I was just using this wire chart https://assets.bluesea.com/files/res...on_chartlg.jpg
A 50A SCC with a 60A breaker and wires <6' long ( 6AWG is good up 70A ), correct?


I considered 8 AWG but There are 10AWG wires already installed ( "Wired for Solar" !! ha ha ) and it seemed logical to just use them. So before I drill another hole from the roof I was going to see if I had much voltage loss with the 10AWG since it would be the same amount of work. The Wire chart says Im good up to 30' with the 10A rating and currently with 400w array my max current is 11A. The run is prolly 20-23 feet. If I use the 20A rating on the chart 20 feet is max length. Are these reasonable assumtions?
Question on MC4 connectors and 8AWG. Do the standard MC4 connectors work with 8AWG? All of the crimping tools say they only work up to 10AWG ???

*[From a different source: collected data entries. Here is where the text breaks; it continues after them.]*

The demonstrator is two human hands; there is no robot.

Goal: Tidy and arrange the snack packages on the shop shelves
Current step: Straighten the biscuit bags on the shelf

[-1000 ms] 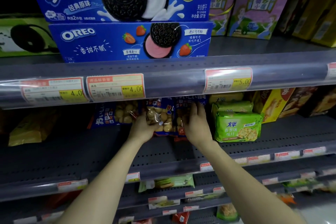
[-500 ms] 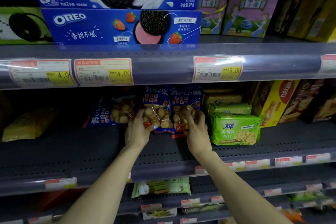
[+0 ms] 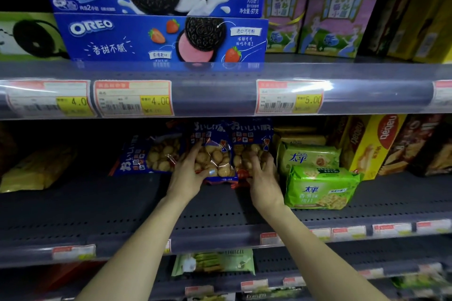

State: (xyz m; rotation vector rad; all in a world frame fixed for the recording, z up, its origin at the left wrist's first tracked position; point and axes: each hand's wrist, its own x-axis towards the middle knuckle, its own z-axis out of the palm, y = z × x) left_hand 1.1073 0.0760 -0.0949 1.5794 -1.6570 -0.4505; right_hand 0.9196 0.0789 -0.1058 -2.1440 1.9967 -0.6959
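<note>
Nearest, on the lower shelf, a pale green cracker pack [image 3: 215, 262] lying flat behind the price strip. Above it, bare grey perforated middle shelf [image 3: 97, 205], both forearms reaching in across its front edge. Left hand [image 3: 187, 173] cupped round the near-left side of the middle cookie bag [image 3: 215, 156], thumb laid across its clear window; grip loosely curled round the bag, not squeezed flat. Right hand [image 3: 263, 178] curled on the lower front of the right cookie bag [image 3: 252, 146], fingers bent against the film; how firm that grip is, impossible to say. Both bags upright, blue headers up, side by side and touching, far back on the shelf. Left of them, a third cookie bag [image 3: 149, 156] tipped on its side, apart from the pair. Just right, stacked green Pacific cracker packs [image 3: 320, 188], then yellow boxes [image 3: 367, 144] leaning. Farther and higher, the price rail [image 3: 220, 95] and two Oreo boxes [image 3: 161, 39] stacked. Judged step: squaring the two bags into a neat front-facing pair. Best done with light, even pressure low on each bag, bases seated flat, headers level, clear of the cracker packs; afterwards, probably, standing the toppled bag alongside.
</note>
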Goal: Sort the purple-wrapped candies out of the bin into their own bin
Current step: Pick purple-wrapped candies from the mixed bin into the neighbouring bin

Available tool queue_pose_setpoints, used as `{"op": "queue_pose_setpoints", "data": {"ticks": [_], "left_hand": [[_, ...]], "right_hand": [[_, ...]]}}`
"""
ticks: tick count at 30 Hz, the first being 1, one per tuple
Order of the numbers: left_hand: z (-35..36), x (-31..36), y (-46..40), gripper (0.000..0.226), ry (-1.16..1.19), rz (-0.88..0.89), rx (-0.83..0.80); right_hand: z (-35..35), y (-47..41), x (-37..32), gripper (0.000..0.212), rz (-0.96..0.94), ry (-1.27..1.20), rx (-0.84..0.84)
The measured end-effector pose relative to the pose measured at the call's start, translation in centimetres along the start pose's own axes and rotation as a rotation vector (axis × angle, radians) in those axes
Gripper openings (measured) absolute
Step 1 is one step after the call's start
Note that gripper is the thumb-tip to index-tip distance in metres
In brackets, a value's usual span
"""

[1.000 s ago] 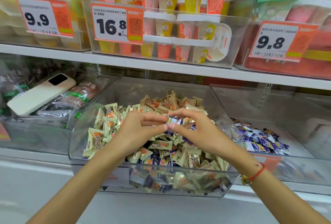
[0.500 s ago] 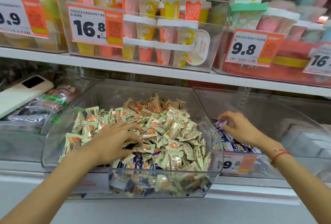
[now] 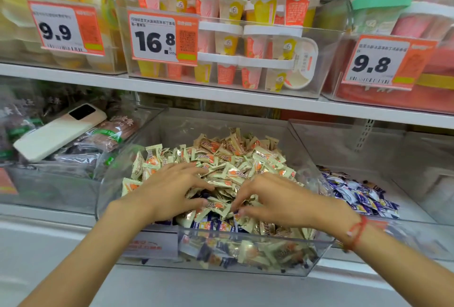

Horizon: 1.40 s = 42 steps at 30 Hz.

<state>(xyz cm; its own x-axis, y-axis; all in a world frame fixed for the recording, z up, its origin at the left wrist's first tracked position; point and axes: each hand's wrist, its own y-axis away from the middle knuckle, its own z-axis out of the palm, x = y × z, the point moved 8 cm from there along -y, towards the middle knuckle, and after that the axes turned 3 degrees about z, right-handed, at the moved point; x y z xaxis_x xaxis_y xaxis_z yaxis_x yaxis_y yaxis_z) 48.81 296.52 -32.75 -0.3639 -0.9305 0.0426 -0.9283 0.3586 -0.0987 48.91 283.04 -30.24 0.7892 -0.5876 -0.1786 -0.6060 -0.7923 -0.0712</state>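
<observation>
Both hands rake curled fingers through cream wrappers, exposing purple-wrapped candies; grasp unclear.

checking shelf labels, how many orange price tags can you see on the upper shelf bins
3. The 9.9 tag is on the left bin, the 16.8 tag on the middle bin, the 9.8 tag on the right bin. More may lie outside the view.

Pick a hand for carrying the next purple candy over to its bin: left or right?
Right, probably. The right hand is on the mixed bin's side nearest the purple bin, with purple wrappers just below its fingers. The left hand would have to cross over it.
</observation>
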Motion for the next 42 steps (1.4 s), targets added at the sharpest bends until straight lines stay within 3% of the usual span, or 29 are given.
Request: {"op": "queue_pose_setpoints", "data": {"ticks": [3, 6, 10, 13, 18, 24, 28, 33, 37, 40, 42], "left_hand": [[-0.7, 0.7, 1.1, 0.029, 0.131, 0.056, 0.028], [-0.4, 0.9, 1.5, 0.021, 0.199, 0.102, -0.031], [1.3, 1.0, 0.6, 0.044, -0.014, 0.105, -0.191], [1.8, 1.5, -0.1, 0.045, -0.101, 0.120, -0.188], [1.3, 0.9, -0.2, 0.031, 0.078, 0.068, -0.038], [-0.1, -0.5, 1.2, 0.022, 0.548, -0.114, 0.169], [-1.7, -0.4, 2.5, 0.025, 0.628, -0.195, 0.317], [-3.2, -0.2, 3.4, 0.022, 0.644, -0.270, 0.486], [-2.9, -0.7, 3.3, 0.021, 0.597, -0.323, 0.484], [-2.8, -1.1, 3.1, 0.020, 0.614, -0.333, 0.488], [-2.9, -1.1, 3.0, 0.019, 0.621, -0.327, 0.488]], "right_hand": [[3.3, -2.0, 1.0, 0.039, 0.012, 0.088, -0.218], [4.9, -2.9, 0.3, 0.054, -0.023, 0.117, -0.284], [5.3, -3.7, -1.2, 0.035, -0.108, 0.187, -0.237], [4.6, -4.0, -0.8, 0.023, -0.104, 0.153, -0.200], [2.8, -3.5, 1.0, 0.014, -0.023, 0.121, -0.047], [1.5, -1.6, 2.7, 0.007, 0.122, -0.322, 0.115], [0.6, -0.4, 2.8, 0.009, 0.143, -0.295, 0.192], [-2.3, 1.0, 4.8, 0.011, 0.315, -0.678, 0.510], [-5.6, 2.4, 7.1, 0.015, 0.421, -0.447, 0.706], [-5.6, 1.6, 7.5, 0.036, 0.443, -0.259, 0.529], [-5.0, 0.6, 5.4, 0.045, 0.310, 0.018, 0.436]]}}
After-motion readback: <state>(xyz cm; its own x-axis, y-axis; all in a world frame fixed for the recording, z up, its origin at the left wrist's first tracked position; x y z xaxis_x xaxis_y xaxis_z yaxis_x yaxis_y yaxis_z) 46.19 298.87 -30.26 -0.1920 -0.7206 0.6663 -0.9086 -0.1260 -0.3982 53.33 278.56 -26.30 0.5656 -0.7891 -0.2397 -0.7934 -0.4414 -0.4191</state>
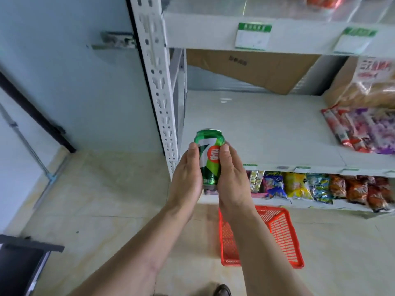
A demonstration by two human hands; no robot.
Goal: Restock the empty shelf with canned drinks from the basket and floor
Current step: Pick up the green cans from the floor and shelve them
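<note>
A green can (209, 155) is being held upright between both hands, in front of the near left corner of the white shelf (256, 129). The left hand (187, 178) is being pressed against the can's left side and the right hand (232, 178) against its right side; the fingers of each are being wrapped round its far side, so each grip is holding the can. The can is being kept in the air, above the shelf's front edge and beside the perforated white upright (158, 82).

A large stretch of the shelf board is being left bare on its left part, while red and purple snack packets (361, 129) are being shown lying at its right end. A cardboard box (252, 67) is being seen at the back. On the tier below, a row of coloured snack bags (316, 186) is being displayed. A red basket (277, 233) is being seen on the tiled floor (106, 210) below the right forearm; its contents cannot be told.
</note>
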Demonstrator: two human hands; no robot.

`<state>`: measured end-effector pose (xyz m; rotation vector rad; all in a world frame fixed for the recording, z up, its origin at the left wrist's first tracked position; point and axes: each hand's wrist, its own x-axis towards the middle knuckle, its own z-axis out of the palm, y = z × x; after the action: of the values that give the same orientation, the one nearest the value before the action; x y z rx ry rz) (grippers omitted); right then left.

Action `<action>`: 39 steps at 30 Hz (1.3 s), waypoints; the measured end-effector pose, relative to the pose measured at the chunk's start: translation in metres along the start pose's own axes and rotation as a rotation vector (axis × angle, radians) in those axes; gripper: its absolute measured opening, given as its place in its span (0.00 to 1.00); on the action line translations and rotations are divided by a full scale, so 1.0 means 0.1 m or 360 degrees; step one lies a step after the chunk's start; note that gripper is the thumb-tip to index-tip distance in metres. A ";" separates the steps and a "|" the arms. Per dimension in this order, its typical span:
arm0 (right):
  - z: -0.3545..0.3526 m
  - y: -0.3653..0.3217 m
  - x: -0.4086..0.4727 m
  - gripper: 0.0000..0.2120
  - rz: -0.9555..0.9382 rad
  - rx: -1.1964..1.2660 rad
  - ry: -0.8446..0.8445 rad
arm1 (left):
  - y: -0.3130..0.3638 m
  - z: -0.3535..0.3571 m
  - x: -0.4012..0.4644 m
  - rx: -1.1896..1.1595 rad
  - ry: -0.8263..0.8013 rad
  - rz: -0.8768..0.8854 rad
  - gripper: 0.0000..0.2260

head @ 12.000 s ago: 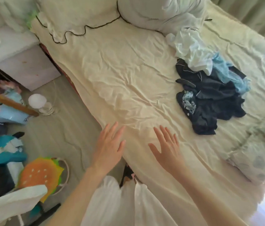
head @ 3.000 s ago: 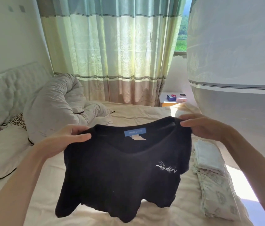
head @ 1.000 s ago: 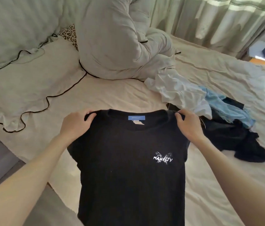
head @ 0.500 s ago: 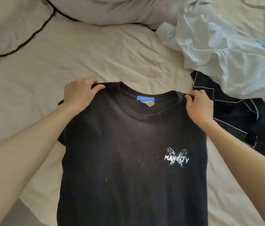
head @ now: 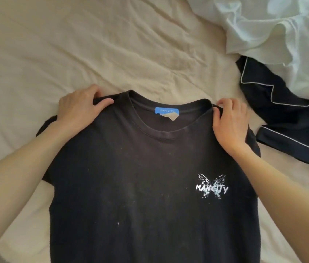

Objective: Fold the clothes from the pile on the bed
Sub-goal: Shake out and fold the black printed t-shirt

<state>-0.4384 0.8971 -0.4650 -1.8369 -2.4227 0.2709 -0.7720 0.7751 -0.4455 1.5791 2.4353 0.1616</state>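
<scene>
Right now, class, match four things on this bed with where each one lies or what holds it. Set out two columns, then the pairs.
Things:
1. black T-shirt
2. white garment
3. navy piped garment
4. blue neck label

Places:
A. inside the collar
B. top right corner, crumpled
C. gripped at both shoulders by the left hand and right hand
D. right edge, partly under the white garment

Pairs: 1-C, 2-B, 3-D, 4-A

The black cotton T-shirt point(head: 140, 177) bears white "MANCITY" lettering point(head: 211, 188) over a butterfly print; its blue neck label point(head: 166, 110) reads "MAN CITY".
</scene>
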 end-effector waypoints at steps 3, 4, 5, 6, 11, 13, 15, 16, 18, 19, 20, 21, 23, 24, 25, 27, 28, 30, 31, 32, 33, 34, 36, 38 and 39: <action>-0.13 -0.20 -0.19 0.19 0.0048 0.0138 0.0084 | -0.14 -0.15 -0.14 -0.0252 -0.0046 -0.0141 0.18; -0.17 -0.31 -0.32 0.21 0.0025 0.0174 0.0114 | -0.21 -0.21 -0.21 -0.0387 -0.0017 -0.0196 0.16; -0.19 -0.44 -0.47 0.21 -0.0011 0.0210 0.0123 | -0.29 -0.26 -0.31 -0.0504 0.0033 -0.0276 0.15; -0.21 -0.60 -0.66 0.22 -0.0060 0.0248 0.0105 | -0.40 -0.31 -0.41 -0.0594 0.0085 -0.0385 0.14; -0.01 -1.49 -1.61 0.24 -0.0490 0.0255 -0.0319 | -0.89 -0.47 -0.95 -0.1104 -0.0119 -0.0783 0.11; 0.12 -1.75 -1.86 0.27 -0.0589 0.0133 -0.0522 | -0.96 -0.49 -1.10 -0.1268 -0.0328 -0.0827 0.10; 0.22 -1.88 -2.00 0.29 -0.0585 -0.0004 -0.0652 | -0.96 -0.46 -1.22 -0.1370 -0.0522 -0.0858 0.09; 0.26 -1.90 -2.02 0.29 -0.0566 -0.0043 -0.0683 | -0.95 -0.43 -1.27 -0.1381 -0.0608 -0.0857 0.08; 0.31 -1.89 -2.03 0.28 -0.0549 -0.0098 -0.0708 | -0.91 -0.34 -1.37 -0.1404 -0.0651 -0.0895 0.04; 0.33 -1.88 -2.02 0.29 -0.0557 -0.0135 -0.0721 | -0.90 -0.31 -1.40 -0.1395 -0.0592 -0.0923 0.03; 0.34 -1.85 -2.01 0.30 -0.0574 -0.0169 -0.0735 | -0.91 -0.30 -1.43 -0.1380 -0.0495 -0.0948 0.04; 0.35 -1.84 -2.00 0.30 -0.0590 -0.0194 -0.0750 | -0.95 -0.31 -1.46 -0.1372 -0.0368 -0.0983 0.05; 0.35 -1.82 -1.99 0.29 -0.0601 -0.0229 -0.0769 | -1.10 -0.41 -1.59 -0.1347 -0.0040 -0.1081 0.06; 0.35 -1.83 -2.00 0.29 -0.0594 -0.0240 -0.0771 | -1.19 -0.47 -1.69 -0.1335 0.0137 -0.1129 0.07; 0.35 -1.84 -2.00 0.29 -0.0584 -0.0241 -0.0774 | -1.28 -0.53 -1.82 -0.1335 0.0275 -0.1186 0.08; 0.32 -1.87 -2.00 0.30 -0.0562 -0.0221 -0.0788 | -1.39 -0.60 -2.08 -0.1377 0.0271 -0.1306 0.08; 0.31 -1.89 -2.00 0.31 -0.0547 -0.0205 -0.0794 | -1.40 -0.60 -2.18 -0.1458 0.0134 -0.1366 0.08; 0.28 -1.95 -2.00 0.30 -0.0498 -0.0153 -0.0795 | -1.40 -0.61 -2.27 -0.1722 -0.0108 -0.1485 0.08; 0.25 -2.00 -2.01 0.30 -0.0465 -0.0112 -0.0776 | -1.41 -0.63 -2.24 -0.1856 -0.0092 -0.1538 0.07; 0.21 -2.06 -2.01 0.30 -0.0444 -0.0063 -0.0731 | -1.43 -0.65 -2.16 -0.1952 -0.0007 -0.1558 0.07; 0.17 -2.13 -2.02 0.30 -0.0454 -0.0020 -0.0665 | -1.46 -0.68 -2.05 -0.2011 0.0096 -0.1545 0.09; 0.12 -2.21 -2.04 0.30 -0.0517 0.0010 -0.0587 | -1.49 -0.71 -1.91 -0.2052 0.0172 -0.1513 0.10; 0.08 -2.41 -2.10 0.30 -0.0811 0.0046 -0.0458 | -1.56 -0.74 -1.60 -0.2059 0.0148 -0.1403 0.12; 0.11 -2.65 -2.18 0.30 -0.1156 0.0072 -0.0411 | -1.60 -0.76 -1.33 -0.1927 -0.0110 -0.1229 0.10; 0.14 -2.79 -2.21 0.31 -0.1275 0.0065 -0.0424 | -1.62 -0.76 -1.24 -0.1838 -0.0265 -0.1132 0.09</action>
<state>-0.6439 0.6102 -0.4166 -0.7227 -3.0488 0.4979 -0.8861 0.5981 -0.3901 0.2140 1.9295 1.0009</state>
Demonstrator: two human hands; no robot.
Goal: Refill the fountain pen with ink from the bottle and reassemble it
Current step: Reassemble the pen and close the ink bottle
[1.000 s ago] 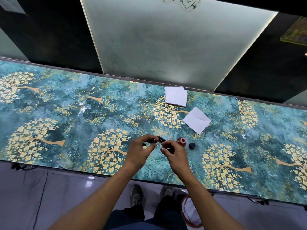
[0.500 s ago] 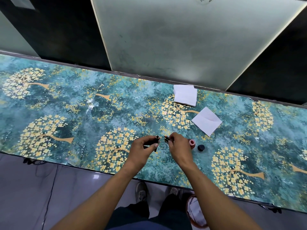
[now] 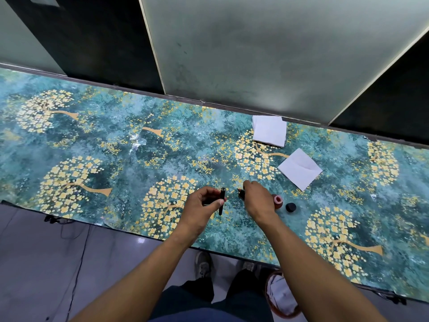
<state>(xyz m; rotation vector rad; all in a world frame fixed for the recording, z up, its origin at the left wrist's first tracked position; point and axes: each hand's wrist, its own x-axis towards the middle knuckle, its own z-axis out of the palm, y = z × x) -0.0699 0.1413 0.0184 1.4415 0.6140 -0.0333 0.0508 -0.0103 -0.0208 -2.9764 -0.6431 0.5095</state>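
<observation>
Hands parted: left hand (image 3: 201, 206) grips barrel (image 3: 222, 201), right hand (image 3: 257, 201) nib section (image 3: 241, 194)

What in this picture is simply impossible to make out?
All in the head view:
- Pen front section: mostly hidden inside the right hand; nib too small to read.
- Ink bottle: lower part hidden by the right wrist; ink level unseen.
- Pen barrel: middle covered by the left hand thumb.
- Bin below the table: partly cut off by the right forearm.
</observation>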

Ive already purchased and received 4 HQST 100w at $78 / panel. I figured they are light 16# , and the 2S/2P configuration is more conducive for battling shading on a RV roof.

Panels seem nice, and I when I tested them it was complete overcast , all registered ~18.8v open circuit
If the 10AWG is there use it if voltage drop is minimal. I have MC4 connectors on 8AWG no problem at the roof level, can't recall if they I ordered special as it was almost 6 years ago. Used ring terminals on my, breaker, bus bar and panel disconnects in the trailer for the 8 AWG and then upsized to #4AWG from the MPPT controller to the batteries.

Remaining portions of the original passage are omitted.